CPSC 536H: Empirical Algorithmics (Spring 2012)
Notes by Holger H. Hoos, University of British Columbia

-------------------------------------------------------
Module 1: General considerations for empirical analysis
-------------------------------------------------------

Purpose: Discuss some issues that come up in all or most empirical 
	analyses of algorithms (in fact, since design relies analysis,
	design tasks also depend on the same issues)


1.1 How to specify an execution environment?

Execution environment 
= machine M + operating system S + everything that happens on M other than execution of A

Note:
- The execution environment can be difficult to control, which may cause noise in performance measurements
  (e.g., due to other processes in multi-tasking operating systems, cache effects, network activity)
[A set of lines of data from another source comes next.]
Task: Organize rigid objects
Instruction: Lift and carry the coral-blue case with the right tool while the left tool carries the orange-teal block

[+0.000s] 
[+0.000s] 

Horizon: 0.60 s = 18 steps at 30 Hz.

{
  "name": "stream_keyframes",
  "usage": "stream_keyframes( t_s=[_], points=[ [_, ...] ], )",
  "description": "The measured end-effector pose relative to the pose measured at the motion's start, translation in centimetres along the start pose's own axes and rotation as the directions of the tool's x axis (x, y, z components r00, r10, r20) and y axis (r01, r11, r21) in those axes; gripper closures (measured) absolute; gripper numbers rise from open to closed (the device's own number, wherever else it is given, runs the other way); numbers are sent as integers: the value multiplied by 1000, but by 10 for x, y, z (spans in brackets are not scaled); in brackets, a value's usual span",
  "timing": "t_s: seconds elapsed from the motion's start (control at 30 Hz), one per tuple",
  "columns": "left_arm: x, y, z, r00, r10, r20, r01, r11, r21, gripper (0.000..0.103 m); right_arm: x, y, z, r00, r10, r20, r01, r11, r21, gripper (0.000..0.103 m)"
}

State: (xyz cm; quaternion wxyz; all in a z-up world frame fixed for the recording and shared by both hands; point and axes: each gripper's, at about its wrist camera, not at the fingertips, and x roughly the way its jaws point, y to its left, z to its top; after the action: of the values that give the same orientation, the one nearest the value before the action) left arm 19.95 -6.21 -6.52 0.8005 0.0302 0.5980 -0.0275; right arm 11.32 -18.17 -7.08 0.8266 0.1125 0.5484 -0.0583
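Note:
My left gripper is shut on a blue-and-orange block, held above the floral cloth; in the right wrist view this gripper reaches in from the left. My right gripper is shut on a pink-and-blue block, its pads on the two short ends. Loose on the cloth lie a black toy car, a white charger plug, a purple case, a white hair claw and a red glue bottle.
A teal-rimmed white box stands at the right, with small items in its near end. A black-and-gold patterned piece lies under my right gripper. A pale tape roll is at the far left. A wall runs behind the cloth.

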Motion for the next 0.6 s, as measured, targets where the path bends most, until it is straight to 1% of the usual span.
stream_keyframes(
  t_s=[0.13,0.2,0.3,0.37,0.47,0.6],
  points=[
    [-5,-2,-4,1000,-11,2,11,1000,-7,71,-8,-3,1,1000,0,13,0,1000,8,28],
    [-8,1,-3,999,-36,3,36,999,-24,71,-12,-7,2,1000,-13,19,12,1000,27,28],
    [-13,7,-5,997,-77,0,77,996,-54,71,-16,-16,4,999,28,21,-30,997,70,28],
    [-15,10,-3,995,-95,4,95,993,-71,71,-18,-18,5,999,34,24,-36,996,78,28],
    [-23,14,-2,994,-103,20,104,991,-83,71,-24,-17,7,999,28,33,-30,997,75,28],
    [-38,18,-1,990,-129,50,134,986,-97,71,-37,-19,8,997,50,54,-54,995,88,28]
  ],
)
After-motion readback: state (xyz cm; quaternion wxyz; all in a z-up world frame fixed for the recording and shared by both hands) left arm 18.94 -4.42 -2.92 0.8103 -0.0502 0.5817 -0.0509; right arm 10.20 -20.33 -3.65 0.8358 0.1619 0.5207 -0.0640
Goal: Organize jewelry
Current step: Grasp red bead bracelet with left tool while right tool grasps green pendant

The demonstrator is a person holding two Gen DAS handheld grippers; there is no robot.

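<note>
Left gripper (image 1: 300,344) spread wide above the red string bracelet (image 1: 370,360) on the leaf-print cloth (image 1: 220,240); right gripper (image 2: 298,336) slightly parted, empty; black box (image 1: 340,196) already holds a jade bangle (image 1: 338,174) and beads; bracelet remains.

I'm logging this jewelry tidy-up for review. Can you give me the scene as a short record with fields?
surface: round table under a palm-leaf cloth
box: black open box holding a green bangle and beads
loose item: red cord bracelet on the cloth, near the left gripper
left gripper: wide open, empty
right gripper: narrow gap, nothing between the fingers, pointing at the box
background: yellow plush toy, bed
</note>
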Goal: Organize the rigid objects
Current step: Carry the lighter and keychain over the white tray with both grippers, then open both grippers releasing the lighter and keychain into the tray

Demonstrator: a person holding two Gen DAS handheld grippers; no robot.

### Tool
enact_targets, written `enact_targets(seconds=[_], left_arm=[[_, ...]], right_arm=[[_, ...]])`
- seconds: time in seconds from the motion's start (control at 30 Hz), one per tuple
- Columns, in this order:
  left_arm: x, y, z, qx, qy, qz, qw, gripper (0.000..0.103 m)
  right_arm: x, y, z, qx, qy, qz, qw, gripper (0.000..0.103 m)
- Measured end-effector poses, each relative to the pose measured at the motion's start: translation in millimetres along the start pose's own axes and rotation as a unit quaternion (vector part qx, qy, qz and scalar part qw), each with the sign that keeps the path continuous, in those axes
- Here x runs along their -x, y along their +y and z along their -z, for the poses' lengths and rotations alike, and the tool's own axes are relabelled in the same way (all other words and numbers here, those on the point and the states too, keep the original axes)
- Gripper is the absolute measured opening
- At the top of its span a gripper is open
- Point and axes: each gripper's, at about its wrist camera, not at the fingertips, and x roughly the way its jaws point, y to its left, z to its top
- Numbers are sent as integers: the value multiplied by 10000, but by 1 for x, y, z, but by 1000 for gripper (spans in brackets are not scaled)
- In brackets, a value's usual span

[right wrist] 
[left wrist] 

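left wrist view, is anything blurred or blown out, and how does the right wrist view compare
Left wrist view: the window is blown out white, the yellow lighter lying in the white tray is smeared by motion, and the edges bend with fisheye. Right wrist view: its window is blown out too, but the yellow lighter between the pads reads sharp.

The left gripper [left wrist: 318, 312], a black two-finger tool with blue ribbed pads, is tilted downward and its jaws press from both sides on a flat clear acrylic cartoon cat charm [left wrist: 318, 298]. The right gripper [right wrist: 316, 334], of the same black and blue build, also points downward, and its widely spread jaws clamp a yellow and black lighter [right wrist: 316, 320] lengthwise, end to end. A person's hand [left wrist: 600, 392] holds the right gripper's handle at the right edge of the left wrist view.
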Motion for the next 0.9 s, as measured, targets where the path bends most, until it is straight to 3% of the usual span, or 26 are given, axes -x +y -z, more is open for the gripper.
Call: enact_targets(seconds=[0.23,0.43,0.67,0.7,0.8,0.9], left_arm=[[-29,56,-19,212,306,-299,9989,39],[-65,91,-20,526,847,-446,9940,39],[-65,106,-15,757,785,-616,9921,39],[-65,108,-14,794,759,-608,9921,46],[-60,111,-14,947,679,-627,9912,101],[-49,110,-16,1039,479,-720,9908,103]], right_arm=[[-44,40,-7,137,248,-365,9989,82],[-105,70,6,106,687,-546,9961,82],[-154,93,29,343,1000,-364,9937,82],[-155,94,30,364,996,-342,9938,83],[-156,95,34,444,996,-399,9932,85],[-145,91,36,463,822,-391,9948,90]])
How to specify an execution environment?
[ask students]
- machine parameters: processor make + model + speed, size of cache and RAM;
	sometimes also required: disk size + speed, network type + speed, ...
- operating system make + version, ...

Note:
- concurrent processes are hard or impossible to specify 
  -> try to control (by type of measurement performed - discussed later, 
	restricting access to machine, avoiding heavy loads that may cause
	substantial amounts of page swapping, network traffic, ...)
	

1.2 How to specify an implementation?

[ask students]

- report all non-obvious details that impact performance
  (these may depend substantially on performance measure, see below)
- make source code (or at least executable) publically available
  (to ensure reproducibility of results)
- report programming language and compiler (+ relevant settings, in particular, optimisations)


1.3 How to specify input?

- completely specify problem instances used + all parameter settings

Note:
- problem instances can be specified by reference (to literature or benchmark collection)
  or content (complete set of instance data)
- care should be taken when using instance generators: always specify generator + all input
  (including random number seed for random instance generators)

  Question [ask students]: When using a random instance generator, why is it important to 
	completely specify its input (including seed) rather than just saying something like
	'we used a sample of 100 instances obtained from generator X with parameters P'?
  [Answer: extreme variation, outliers]

- Pitfall: on-line resources can easily change or disappear!


1.4 Benchmark selection

Some criteria for constructing/selecting benchmark sets:
- instance hardness (focus on challenging instances)
- instance size (provide range to facilitate scaling studies)
- instance type (provide variety):
  - individual application instances
  - hand-crafted instances (realistic, artificial)
  - ensembles of instances from random distributions
    (random instance generators)
  - encodings of various other types of problems
    (e.g., SAT-encodings of graph colouring problems)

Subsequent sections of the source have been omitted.